Nothing outside the stretch is wanted. Repeat exactly the lines of the listing below from the one that contains "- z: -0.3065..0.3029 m" through the one that contains "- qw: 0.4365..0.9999", both ends included.

> **Dataset extract**
+ + + + + + +

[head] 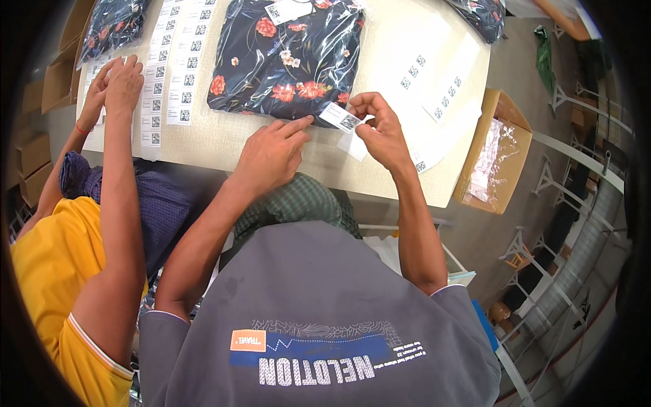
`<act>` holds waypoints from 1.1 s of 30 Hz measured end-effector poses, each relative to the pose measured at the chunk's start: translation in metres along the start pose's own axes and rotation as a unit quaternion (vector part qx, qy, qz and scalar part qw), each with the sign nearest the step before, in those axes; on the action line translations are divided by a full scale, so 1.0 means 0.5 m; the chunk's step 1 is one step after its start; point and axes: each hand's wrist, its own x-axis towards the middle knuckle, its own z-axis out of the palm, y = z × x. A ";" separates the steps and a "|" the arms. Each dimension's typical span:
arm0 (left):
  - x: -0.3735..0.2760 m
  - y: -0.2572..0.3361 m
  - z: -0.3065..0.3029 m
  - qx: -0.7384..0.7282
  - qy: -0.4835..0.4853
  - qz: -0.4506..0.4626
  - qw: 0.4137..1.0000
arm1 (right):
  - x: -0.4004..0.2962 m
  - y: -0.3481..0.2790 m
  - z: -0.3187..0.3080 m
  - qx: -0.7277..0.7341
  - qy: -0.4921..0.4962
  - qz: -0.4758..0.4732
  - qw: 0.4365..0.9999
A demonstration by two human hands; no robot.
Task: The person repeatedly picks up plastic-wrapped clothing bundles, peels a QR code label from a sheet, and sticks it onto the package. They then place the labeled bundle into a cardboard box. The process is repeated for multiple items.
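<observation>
A folded dark floral garment [285, 56] lies on the table in a clear plastic bag, a white tag with a printed code [290, 9] near its far edge. My right hand [382, 129] pinches a small white label with a printed code [336, 116] at the bag's near right corner. Whether the label sticks to the plastic, I cannot tell. A pale paper piece [352, 146] is below that label. My left hand [272, 152] holds nothing; its index finger reaches to the bag's near edge, the fingers somewhat apart.
Printed label strips [182, 76] lie at left, near a co-worker's hands [123, 84]. Label sheets [432, 66] spread at right. An open cardboard box [508, 173] stands beyond the table's right edge. Other bagged floral garments [114, 30] lie at the far corners.
</observation>
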 end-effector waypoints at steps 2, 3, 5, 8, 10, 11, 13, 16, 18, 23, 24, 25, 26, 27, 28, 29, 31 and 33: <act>-0.008 0.001 0.005 0.006 -0.020 -0.008 1.000 | 0.009 -0.009 0.017 -0.010 -0.012 -0.002 1.000; -0.009 0.004 0.004 0.008 -0.029 -0.011 0.999 | 0.016 -0.003 0.020 -0.013 -0.015 -0.010 1.000; -0.013 0.006 0.010 0.012 -0.030 -0.003 0.999 | 0.022 0.009 0.024 -0.024 -0.023 -0.016 0.999; -0.008 0.007 0.010 0.016 -0.028 0.005 0.999 | 0.035 0.017 0.024 -0.046 -0.032 -0.011 0.998; -0.012 0.005 0.011 0.007 -0.022 0.013 1.000 | 0.042 0.018 0.028 -0.059 -0.036 -0.006 0.998; -0.014 0.002 0.013 -0.002 -0.016 0.021 1.000 | 0.045 0.023 0.029 -0.061 -0.036 -0.012 0.997; -0.013 0.002 0.014 -0.015 0.012 0.034 0.999 | 0.050 0.031 0.031 -0.066 -0.035 -0.023 0.997; -0.004 0.014 0.008 -0.012 0.055 0.033 0.998 | 0.052 0.030 0.032 -0.077 -0.033 -0.031 0.996; 0.004 0.025 -0.001 0.006 0.057 0.008 0.998 | 0.050 0.016 0.031 -0.110 -0.031 -0.037 0.993; 0.002 0.026 -0.003 0.032 0.003 -0.058 0.998 | 0.030 0.020 0.039 -0.200 0.042 -0.105 0.973; 0.001 0.026 -0.002 0.035 -0.002 -0.067 0.997 | 0.021 0.014 0.038 -0.209 0.060 -0.116 0.969; 0.000 0.025 -0.002 0.031 0.005 -0.066 0.997 | 0.012 0.008 0.037 -0.218 0.077 -0.126 0.965; -0.002 0.024 -0.002 0.027 0.013 -0.066 0.997 | 0.002 0.004 0.037 -0.186 0.082 -0.122 0.972; -0.003 0.024 -0.001 0.022 0.020 -0.065 0.997 | -0.010 0.001 0.036 -0.153 0.087 -0.118 0.977; -0.004 0.025 0.002 0.020 0.024 -0.067 0.997 | -0.022 -0.003 0.035 -0.121 0.091 -0.113 0.982; -0.004 0.025 0.004 0.017 0.028 -0.069 0.997 | -0.030 -0.003 0.043 -0.063 0.072 -0.092 0.991; 0.000 0.027 -0.003 0.013 0.031 -0.072 0.997 | -0.024 0.016 0.056 0.054 -0.022 -0.038 0.998; -0.001 0.029 -0.014 0.009 0.031 -0.084 0.996 | -0.016 0.037 0.050 -0.030 0.070 -0.041 0.996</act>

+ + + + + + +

> **Answer area**
  - z: -0.3065..0.3029 m
  - qx: -0.7384..0.7282
  - qy: -0.4835..0.4853
  - qz: -0.4506..0.4626
  - qw: 0.4137..1.0000
arm1 (right):
  - x: -0.4004..0.2962 m
  - y: -0.3481..0.2790 m
  - z: -0.3187..0.3080 m
  - qx: -0.7277..0.7341
  - qy: -0.4921..0.4962
  - qz: -0.4758..0.4732
  - qw: 0.4365..0.9999

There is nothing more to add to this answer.